James Monroe High School

Restorative Justice

Introduction: Teaching Restorative Practices with Classroom Circles

This manual supports the teaching of restorative practices and skills in your classroom. Restorative Practices are a framework for building community and for responding to challenging behavior through authentic dialogue, coming to understanding, and making things right.
This manual describes how to hold restorative circles in classrooms. It contains step-by-step instructions for circles that build community, teach restorative concepts and skills, and harness the power of
restorative circles to set things right when there is conflict. Using these methods consistently will help to create calmer, more focused classrooms. Teachers who use these methods often find that the overall proportion of time dedicated to managing behavior is reduced. This means more instructional time becomes available.
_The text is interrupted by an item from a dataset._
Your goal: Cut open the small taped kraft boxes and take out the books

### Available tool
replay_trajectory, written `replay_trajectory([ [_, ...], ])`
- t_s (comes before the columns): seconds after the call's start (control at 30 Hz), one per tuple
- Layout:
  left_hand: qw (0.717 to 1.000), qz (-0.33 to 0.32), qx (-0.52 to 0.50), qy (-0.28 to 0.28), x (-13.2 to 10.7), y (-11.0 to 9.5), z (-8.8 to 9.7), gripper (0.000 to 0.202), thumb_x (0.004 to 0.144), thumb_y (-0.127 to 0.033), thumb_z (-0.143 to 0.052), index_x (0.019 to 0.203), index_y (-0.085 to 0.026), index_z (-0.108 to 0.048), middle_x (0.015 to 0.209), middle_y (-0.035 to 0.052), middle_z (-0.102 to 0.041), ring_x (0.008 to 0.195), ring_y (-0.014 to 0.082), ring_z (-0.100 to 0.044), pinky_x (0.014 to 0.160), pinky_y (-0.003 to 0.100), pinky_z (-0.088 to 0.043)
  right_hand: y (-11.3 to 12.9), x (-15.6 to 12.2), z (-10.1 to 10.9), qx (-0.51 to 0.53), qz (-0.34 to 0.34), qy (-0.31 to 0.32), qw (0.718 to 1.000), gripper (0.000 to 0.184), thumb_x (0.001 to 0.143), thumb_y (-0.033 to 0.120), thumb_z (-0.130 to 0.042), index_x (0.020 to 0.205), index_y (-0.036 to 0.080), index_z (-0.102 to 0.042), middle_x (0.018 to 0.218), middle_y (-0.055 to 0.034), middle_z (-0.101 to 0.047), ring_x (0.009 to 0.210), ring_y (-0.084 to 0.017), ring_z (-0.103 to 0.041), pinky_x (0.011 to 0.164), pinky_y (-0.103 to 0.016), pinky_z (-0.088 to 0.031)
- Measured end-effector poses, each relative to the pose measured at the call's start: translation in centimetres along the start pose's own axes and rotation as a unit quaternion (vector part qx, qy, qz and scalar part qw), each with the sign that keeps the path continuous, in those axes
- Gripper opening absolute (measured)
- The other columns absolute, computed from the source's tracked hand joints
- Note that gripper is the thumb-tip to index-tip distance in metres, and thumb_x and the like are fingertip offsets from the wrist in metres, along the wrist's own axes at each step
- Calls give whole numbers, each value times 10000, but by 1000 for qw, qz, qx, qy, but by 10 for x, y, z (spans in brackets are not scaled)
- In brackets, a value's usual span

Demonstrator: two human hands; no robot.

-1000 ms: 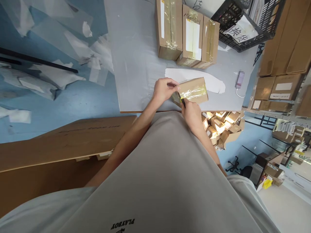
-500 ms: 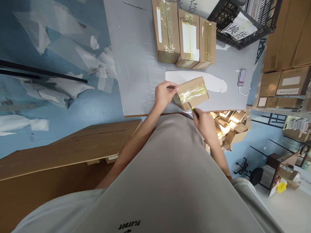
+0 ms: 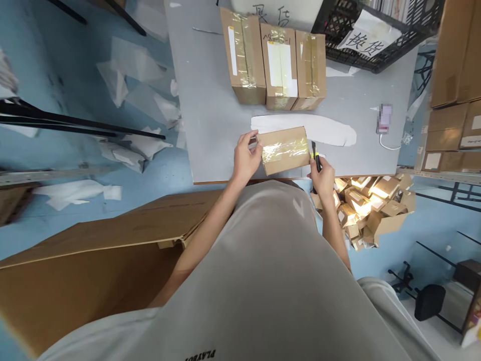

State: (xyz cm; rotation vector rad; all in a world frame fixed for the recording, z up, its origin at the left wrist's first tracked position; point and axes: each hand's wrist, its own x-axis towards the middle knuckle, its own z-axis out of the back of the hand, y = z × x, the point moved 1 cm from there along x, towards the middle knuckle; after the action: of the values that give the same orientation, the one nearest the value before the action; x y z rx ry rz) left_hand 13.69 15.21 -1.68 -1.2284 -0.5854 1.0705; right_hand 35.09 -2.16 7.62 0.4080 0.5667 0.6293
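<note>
A small cardboard box (image 3: 284,149) with shiny clear tape along its top lies near the front edge of the grey table (image 3: 214,125). My left hand (image 3: 247,159) grips its left end, with thumb and fingers at the corner. My right hand (image 3: 322,179) is closed around a black and yellow utility knife (image 3: 316,157). The knife points away from me, just off the right end of the box. Behind the box, a white paper sheet (image 3: 334,131) with rounded ends lies flat.
Three taped cartons (image 3: 278,65) stand side by side farther back. A black plastic crate (image 3: 349,42) with a handwritten sheet is at the back right, and a phone (image 3: 384,119) on a cable lies right. A large open carton (image 3: 112,235) is at left; a heap of boxes (image 3: 361,200) lies right.
The knife has moved from the box's near left edge to beside its right end, now pointing away from me. The box has turned slightly and shifted left, with my left hand still at its left end.
</note>
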Motion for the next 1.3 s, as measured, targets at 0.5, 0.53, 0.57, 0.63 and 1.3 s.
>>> replay_trajectory([
  [0.5,951,-181,216,128,-3,-52,-84,404,1175,-527,-578,1492,-363,-767,1799,68,-579,1806,374,-314,1478,757,-160,6,23,5,-22,122,73,990,570,1168,336,-395,1639,142,-651,1428,-199,-841,1259,-367,-821,1070,-436,-626],
  [0.53,947,-184,231,126,-3,-50,-83,413,1184,-523,-556,1499,-353,-762,1800,71,-578,1807,367,-311,1479,753,-170,7,25,5,-32,127,81,988,571,1168,325,-390,1643,136,-647,1435,-202,-838,1253,-366,-823,1057,-430,-629],
  [0.57,943,-188,245,125,-4,-49,-83,421,1192,-516,-534,1505,-343,-757,1802,75,-575,1809,360,-306,1480,749,-178,9,26,6,-42,128,90,987,576,1169,315,-386,1651,125,-637,1436,-207,-836,1240,-367,-827,1044,-425,-632],
  [0.63,935,-197,268,123,-5,-46,-83,427,1204,-491,-500,1512,-332,-749,1807,76,-569,1814,347,-293,1483,741,-193,15,29,8,-68,121,107,985,591,1173,303,-375,1682,101,-600,1416,-221,-842,1197,-368,-840,1024,-420,-634],
  [1.3,934,-200,271,123,-7,-43,-86,445,1213,-412,-455,1545,-272,-715,1795,113,-578,1811,349,-302,1483,739,-215,89,20,39,-297,9,215,930,485,1194,120,-360,1636,49,-546,1301,-275,-841,1217,-325,-845,998,-365,-624],
])
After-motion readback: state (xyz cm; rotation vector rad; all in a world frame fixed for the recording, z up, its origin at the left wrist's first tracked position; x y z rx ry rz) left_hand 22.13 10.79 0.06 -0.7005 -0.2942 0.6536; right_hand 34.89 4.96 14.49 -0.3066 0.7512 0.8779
It also means that students (and teachers) have happier, more peaceful experiences of their school days.1

Restorative thinking is a significant shift from punishment-oriented thinking. People, including students, who are invited into restorative dialogue are sometimes confused by the concept of “making
things right.” Their default response to the question “What can we do to make things right?” often has to do with punishment. It is said that “children live what they learn.” When what they have learned is that troublesome behavior demands a punishment-oriented response that is how they will live. But restorative practices invite different ways of responding. These new ways must be learned through experience. The activities in this manual give students the necessary experiences to support a shift toward restorative ways of thinking and behaving.